### AIM OF THE EXERCISE
One exact copy of the listing, minus the images, is the required answer.

### SOURCE DATA
+===+

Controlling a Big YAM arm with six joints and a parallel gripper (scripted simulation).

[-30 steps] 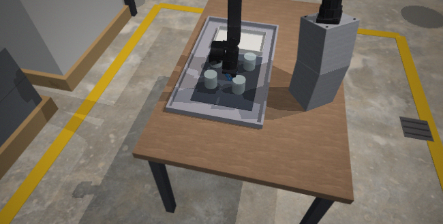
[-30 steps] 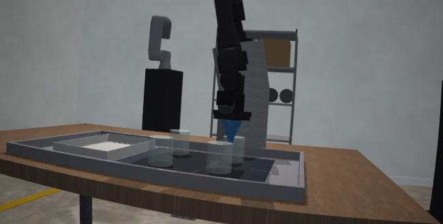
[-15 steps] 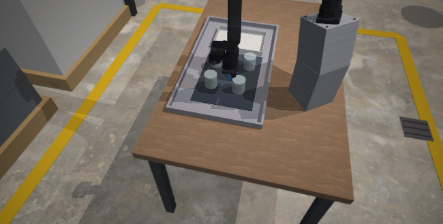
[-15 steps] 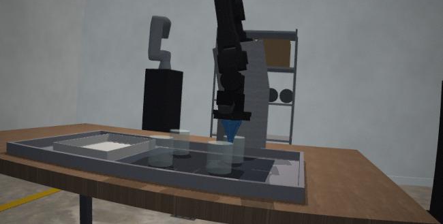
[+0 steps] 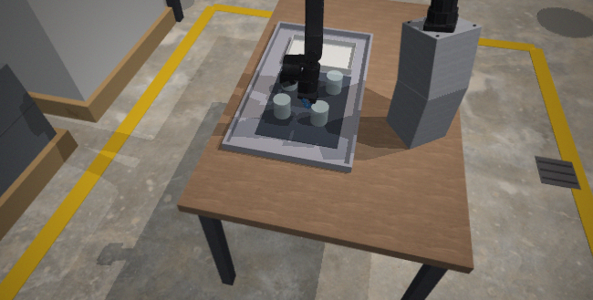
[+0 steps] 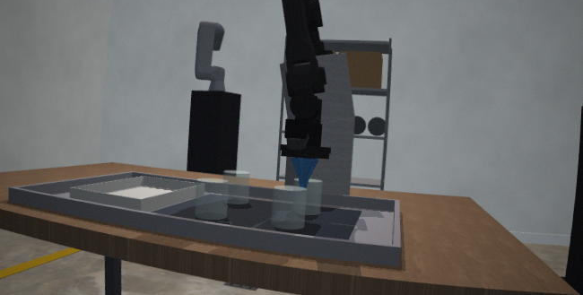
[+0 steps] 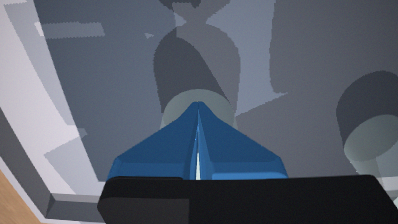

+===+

### EXERCISE OUTPUT
Controlling a Big YAM arm with six joints and a parallel gripper (scripted simulation).

[-30 steps] 
[-30 steps] 
[-15 steps] 
[-15 steps] 
[+0 steps] 
[+0 steps] 
[+0 steps] 

The exercise is now finished.